• **Directions for this task**
The answer must be every line of the records below that contains the word "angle", copied out.
### Given data ###
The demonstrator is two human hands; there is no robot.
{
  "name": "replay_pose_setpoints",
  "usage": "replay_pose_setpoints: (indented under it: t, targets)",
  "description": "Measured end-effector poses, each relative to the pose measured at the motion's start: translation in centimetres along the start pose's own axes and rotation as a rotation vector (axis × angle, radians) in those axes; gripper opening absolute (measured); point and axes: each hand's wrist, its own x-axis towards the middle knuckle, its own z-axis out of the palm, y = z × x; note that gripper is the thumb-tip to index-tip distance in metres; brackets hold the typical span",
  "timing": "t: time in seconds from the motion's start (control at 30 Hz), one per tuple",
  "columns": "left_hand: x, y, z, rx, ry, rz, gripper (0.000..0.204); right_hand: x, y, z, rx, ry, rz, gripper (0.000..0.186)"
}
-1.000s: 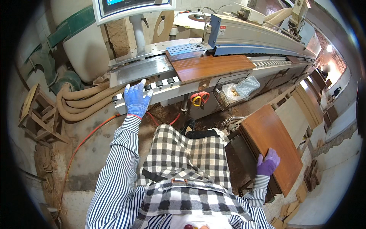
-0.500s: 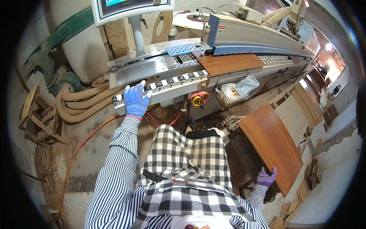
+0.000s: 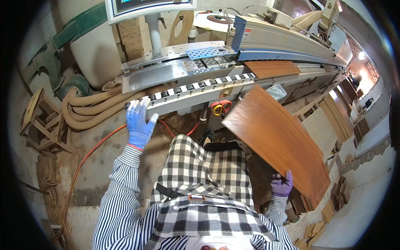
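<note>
My left hand (image 3: 141,127), in a blue glove with pale fingertips, lies with fingers stretched out over the left end of a roller rail (image 3: 191,96). Its thumb stands apart, and it holds nothing. In a purple glove, my right hand (image 3: 283,184) grips the near edge of a brown wood-grain board (image 3: 279,141); some of its fingers are hidden under the board. That board is tilted, its far left corner raised close to the rail, above a stack of similar boards (image 3: 301,201). Another brown board (image 3: 273,68) lies on the long machine, past the rollers.
The edge-banding machine (image 3: 287,39) runs to the far right, with a screen (image 3: 150,8) on a post at its left. Ribbed hoses (image 3: 79,114) and an orange air hose (image 3: 89,156) lie at left, near a wooden stool (image 3: 39,125). Scissors (image 3: 221,107) hang below the rail.
My right hand has pushed the board up and left off the stack, toward the rail. My left hand has shifted left along the rollers. On the machine, the other board has moved further right.
</note>
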Motion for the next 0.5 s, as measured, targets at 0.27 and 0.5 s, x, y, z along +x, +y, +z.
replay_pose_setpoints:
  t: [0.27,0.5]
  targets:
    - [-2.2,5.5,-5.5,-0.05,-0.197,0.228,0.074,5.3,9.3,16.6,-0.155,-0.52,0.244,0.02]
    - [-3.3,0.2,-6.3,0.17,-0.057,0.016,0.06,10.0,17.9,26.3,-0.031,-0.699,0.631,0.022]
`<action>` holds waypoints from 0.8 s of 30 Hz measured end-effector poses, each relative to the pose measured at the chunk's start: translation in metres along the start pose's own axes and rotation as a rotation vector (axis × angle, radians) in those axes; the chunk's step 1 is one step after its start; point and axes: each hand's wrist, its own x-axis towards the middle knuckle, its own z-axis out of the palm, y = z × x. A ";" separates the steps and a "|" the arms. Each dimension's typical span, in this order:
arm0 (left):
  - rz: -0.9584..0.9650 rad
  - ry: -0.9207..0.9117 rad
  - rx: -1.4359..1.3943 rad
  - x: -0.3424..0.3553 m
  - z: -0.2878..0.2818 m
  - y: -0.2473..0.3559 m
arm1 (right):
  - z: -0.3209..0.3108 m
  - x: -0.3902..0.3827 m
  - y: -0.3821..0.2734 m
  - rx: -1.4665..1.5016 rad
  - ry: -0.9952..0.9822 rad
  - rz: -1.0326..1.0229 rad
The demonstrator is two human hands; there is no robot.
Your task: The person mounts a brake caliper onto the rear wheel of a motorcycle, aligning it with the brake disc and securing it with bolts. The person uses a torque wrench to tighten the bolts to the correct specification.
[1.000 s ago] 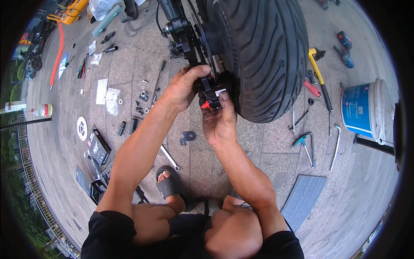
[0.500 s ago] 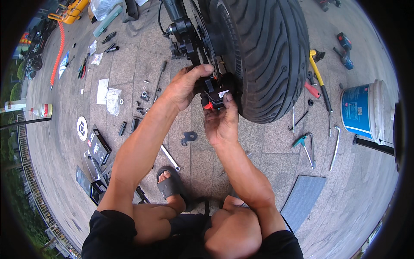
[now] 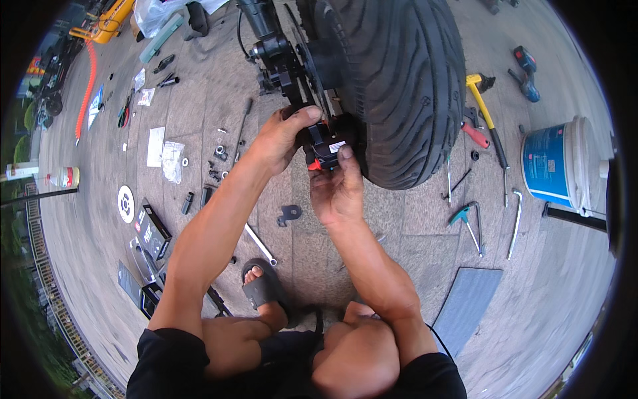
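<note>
A black brake caliper (image 3: pixel 337 147) with a red tab at its lower left sits at the rim of a brake disc (image 3: pixel 308 58), beside a wide black tyre (image 3: pixel 415 100). From the left, my left hand (image 3: pixel 280 138) is closed around the caliper's side, its thumb along the top and its other fingers mostly hidden. My right hand (image 3: pixel 337 194) pinches the caliper from below, thumb on its face near a white label. Above my left hand, a black fork leg (image 3: pixel 272 50) runs down next to the disc. Whether the caliper is fastened cannot be seen.
A dark bracket (image 3: pixel 289 213) and a wrench (image 3: pixel 260 244) lie on the paving below my hands. To the right are a yellow hammer (image 3: pixel 488 116), a T-handle hex key (image 3: pixel 467 218), a blue bucket (image 3: pixel 550 163) and a grey mat (image 3: pixel 468 306). Small parts lie left.
The whole view has shifted slightly, so the wheel and caliper appear a little further left. Both hands keep their hold on the caliper, and the tyre's tread looks more blurred.
</note>
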 end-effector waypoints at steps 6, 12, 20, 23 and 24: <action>0.057 0.028 -0.055 0.005 -0.002 -0.012 | 0.004 0.000 0.004 -0.041 -0.014 -0.028; 0.085 0.010 -0.045 0.003 0.000 -0.012 | 0.007 0.002 0.004 -0.019 0.016 -0.032; 0.071 0.031 -0.040 0.001 -0.002 -0.012 | 0.015 -0.005 -0.001 0.055 -0.028 0.037; 0.008 0.033 -0.087 -0.001 -0.002 -0.010 | 0.020 -0.007 -0.002 0.056 -0.029 0.015; -0.018 0.042 -0.103 -0.002 -0.002 -0.009 | 0.021 -0.007 -0.002 0.050 -0.023 0.010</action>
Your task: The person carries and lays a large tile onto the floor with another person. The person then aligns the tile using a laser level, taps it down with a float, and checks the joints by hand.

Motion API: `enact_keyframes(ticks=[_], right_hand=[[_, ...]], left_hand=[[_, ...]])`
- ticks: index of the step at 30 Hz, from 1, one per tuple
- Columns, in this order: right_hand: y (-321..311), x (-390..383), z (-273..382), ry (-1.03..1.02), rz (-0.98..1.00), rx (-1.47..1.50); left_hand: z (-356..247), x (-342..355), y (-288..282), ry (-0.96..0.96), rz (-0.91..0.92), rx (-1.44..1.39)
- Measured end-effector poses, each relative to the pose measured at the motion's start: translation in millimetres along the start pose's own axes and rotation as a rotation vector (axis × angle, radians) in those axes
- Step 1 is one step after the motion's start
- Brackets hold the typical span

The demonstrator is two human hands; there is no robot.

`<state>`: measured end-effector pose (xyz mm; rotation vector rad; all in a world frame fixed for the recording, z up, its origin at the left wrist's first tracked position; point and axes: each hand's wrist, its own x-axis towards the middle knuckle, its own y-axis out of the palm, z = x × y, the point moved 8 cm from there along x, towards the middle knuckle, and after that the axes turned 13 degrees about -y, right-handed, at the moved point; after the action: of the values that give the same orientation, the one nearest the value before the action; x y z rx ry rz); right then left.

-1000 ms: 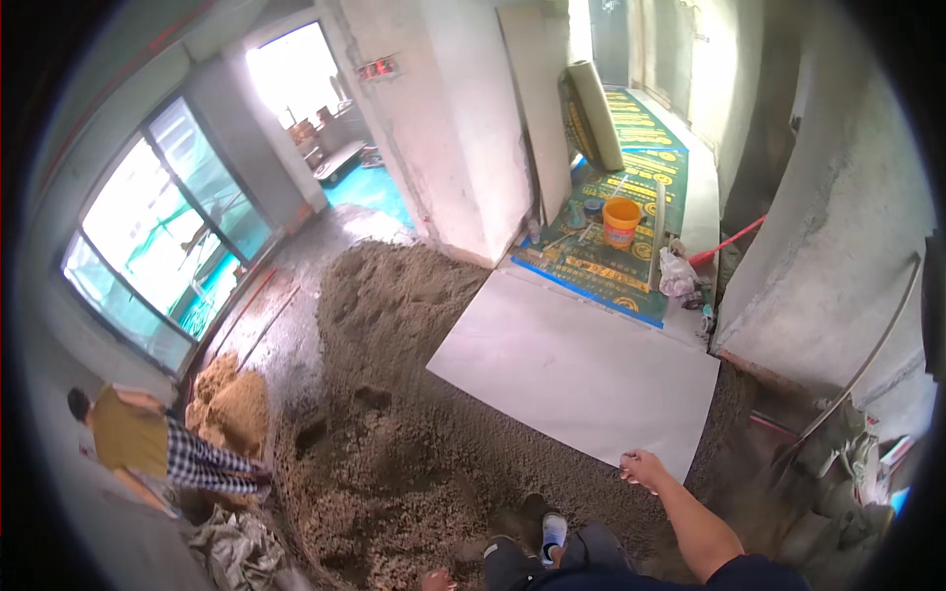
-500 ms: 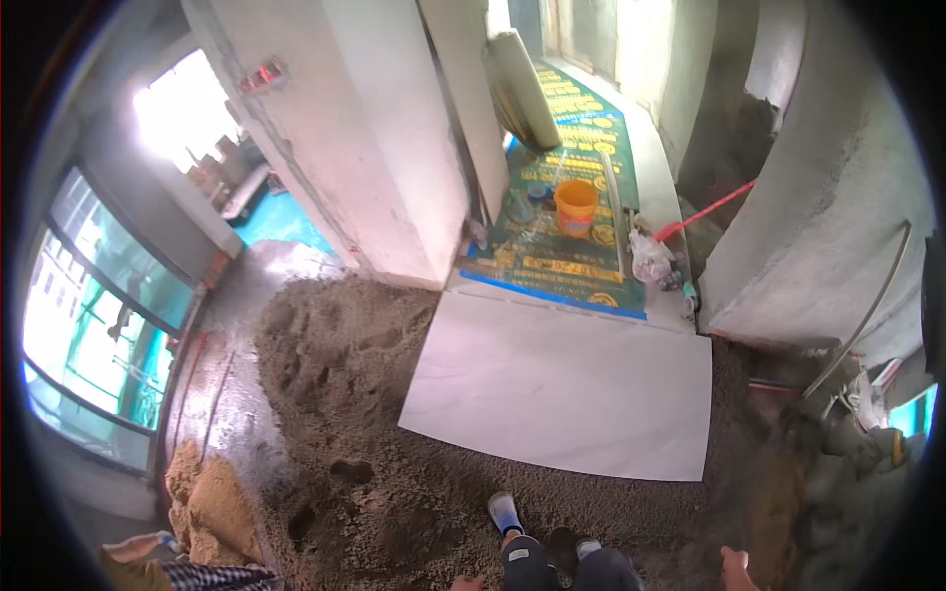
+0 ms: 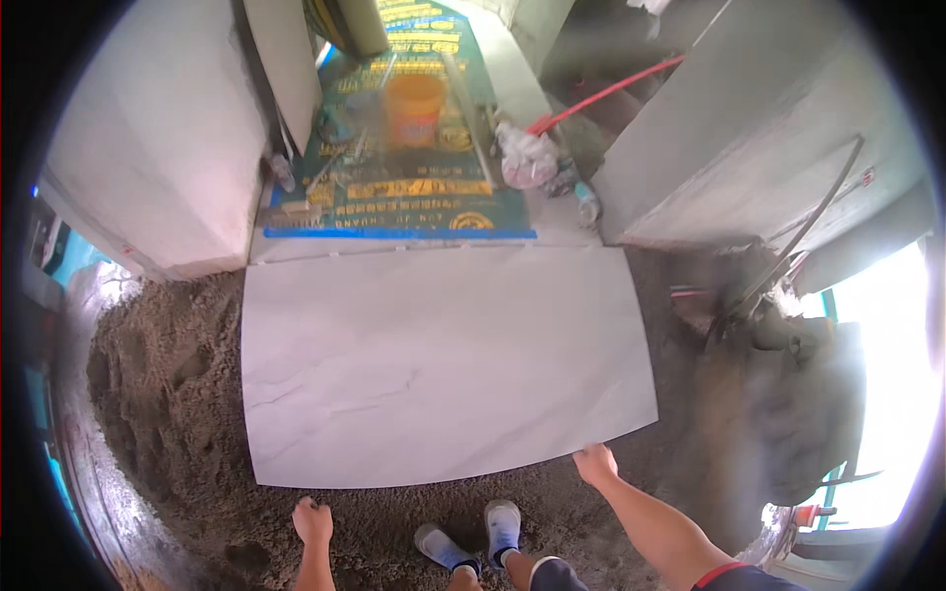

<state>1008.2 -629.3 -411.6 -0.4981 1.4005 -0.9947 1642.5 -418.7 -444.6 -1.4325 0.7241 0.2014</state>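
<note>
Reaching tile point(image 3: 443, 364), clear of it a moment ago: right hand point(image 3: 596, 465), 4 o'clock, curled, grip unclear. Left hand point(image 3: 312, 520), 7 o'clock, loosely clenched, apart; two-handed hold seemingly incomplete.

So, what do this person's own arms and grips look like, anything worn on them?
The left grip and right grip are bare hands, with no gloves. Both forearms are uncovered, with no watch or band visible. A dark sleeve with red trim shows on the right arm; the left sleeve is out of view.
</note>
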Motion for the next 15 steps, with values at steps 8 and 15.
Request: enact_keyframes(ticks=[8, 15], right_hand=[[139.9, 237.5, 143.9, -0.271, -0.154, 0.126], [160.5, 345.8, 239.5, -0.725, -0.601, 0.163]], left_hand=[[-140.9, 162.0, 123.3, 0.168, -0.237, -0.249], [-282.0, 237.6, 176.4, 0.532, -0.572, -0.233]])
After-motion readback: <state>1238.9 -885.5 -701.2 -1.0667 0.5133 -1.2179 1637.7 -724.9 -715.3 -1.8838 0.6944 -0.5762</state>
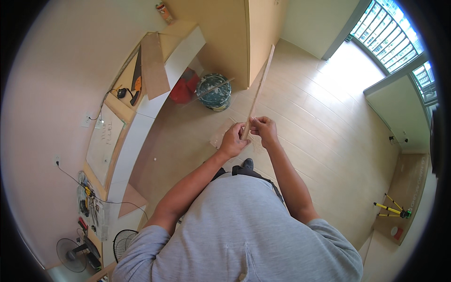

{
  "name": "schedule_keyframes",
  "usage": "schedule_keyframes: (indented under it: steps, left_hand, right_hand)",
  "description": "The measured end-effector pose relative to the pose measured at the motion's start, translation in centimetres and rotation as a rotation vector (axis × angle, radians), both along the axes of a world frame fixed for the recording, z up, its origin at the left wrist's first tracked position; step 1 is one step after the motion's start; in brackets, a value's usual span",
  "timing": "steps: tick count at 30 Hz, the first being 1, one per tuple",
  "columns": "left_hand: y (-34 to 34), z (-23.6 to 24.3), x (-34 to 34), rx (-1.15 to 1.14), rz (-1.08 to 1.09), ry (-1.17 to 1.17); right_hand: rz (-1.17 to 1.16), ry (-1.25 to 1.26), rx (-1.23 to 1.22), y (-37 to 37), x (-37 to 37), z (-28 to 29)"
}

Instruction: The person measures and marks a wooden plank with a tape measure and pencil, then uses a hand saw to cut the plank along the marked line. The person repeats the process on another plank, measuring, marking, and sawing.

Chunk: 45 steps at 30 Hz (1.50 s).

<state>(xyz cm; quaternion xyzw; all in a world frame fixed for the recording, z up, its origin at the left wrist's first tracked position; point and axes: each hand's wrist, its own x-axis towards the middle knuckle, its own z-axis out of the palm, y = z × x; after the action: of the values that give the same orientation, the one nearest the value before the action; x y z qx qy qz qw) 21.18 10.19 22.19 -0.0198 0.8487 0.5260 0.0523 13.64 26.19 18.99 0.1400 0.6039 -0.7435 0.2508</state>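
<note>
A long, thin wooden strip (262, 84) slants up and away from me, its far end close to the edge of the cream cabinet (225, 37). My left hand (233, 142) is wrapped round the strip's near end, thumb on the right side. Just beside it, my right hand (265, 130) is closed in a pinch at the strip's right edge. Whether those right fingertips hold the strip itself or something small against it is too small to tell. Below the hands, a pale, flat board or sheet (217, 137) lies on the floor.
A paint-spattered bucket (220, 102) with a stick across it stands ahead, beside a red container (184, 89). Along the left runs a counter (127, 145) bearing boards, an orange-handled saw (137, 85) and tools (89, 202). A yellow tripod (390, 208) stands far right.
</note>
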Motion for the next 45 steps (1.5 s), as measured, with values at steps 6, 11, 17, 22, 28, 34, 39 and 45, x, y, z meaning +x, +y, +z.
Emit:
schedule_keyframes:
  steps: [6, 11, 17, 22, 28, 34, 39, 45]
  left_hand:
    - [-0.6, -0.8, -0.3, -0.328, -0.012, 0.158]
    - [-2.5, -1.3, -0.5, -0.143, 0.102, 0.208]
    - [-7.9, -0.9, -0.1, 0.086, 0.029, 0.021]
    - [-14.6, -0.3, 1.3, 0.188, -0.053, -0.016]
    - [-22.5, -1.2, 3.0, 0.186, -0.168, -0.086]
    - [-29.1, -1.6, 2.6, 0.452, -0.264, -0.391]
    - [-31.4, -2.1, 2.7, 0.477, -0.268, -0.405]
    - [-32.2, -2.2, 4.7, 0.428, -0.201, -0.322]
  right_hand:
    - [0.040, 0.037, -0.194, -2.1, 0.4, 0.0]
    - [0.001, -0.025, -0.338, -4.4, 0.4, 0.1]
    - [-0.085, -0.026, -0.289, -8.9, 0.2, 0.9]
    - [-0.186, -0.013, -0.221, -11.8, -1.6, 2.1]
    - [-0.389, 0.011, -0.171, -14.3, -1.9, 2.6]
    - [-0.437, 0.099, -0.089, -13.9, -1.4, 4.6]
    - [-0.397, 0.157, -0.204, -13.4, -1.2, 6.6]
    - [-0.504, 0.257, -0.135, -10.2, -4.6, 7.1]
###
• **Result below**
  "description": "Measured end-effector poses, each relative to the pose measured at the motion's start: translation in centimetres along the start pose's own axes and rotation as a rotation vector (axis × angle, radians) in those axes; gripper opening absolute (measured); point and axes: each hand's wrist, its own x-axis towards the middle knuckle, its own z-axis out of the palm, y = z × x; note that gripper is the thumb-tip to index-tip distance in metres; brackets hold the typical span",
`<action>` holds waypoints from 0.8 s of 30 Hz measured end-effector poses, each relative to the pose measured at the chunk's start: translation in metres along the start pose's own axes and rotation as a rotation vector (axis × angle, radians) in those axes; the chunk's step 1 is one step after its start; point and axes: each hand's wrist, its own x-axis towards the middle knuckle, its own z-axis out of the palm, y = z × x. A ";" separates the steps and a "|" the arms. Each dimension's typical span, in this order:
- Measured end-effector poses, each relative to the pose measured at the motion's start: translation in millimetres along the start pose's own axes and rotation as a rotation vector (axis × angle, radians) in those axes
  "description": "The measured end-effector pose relative to the pose measured at the motion's start, translation in centimetres and rotation as a rotation vector (axis × angle, radians), both along the axes of a world frame fixed for the recording, z up, its origin at the left wrist's first tracked position; step 1 is one step after the motion's start; in brackets, a value's usual span",

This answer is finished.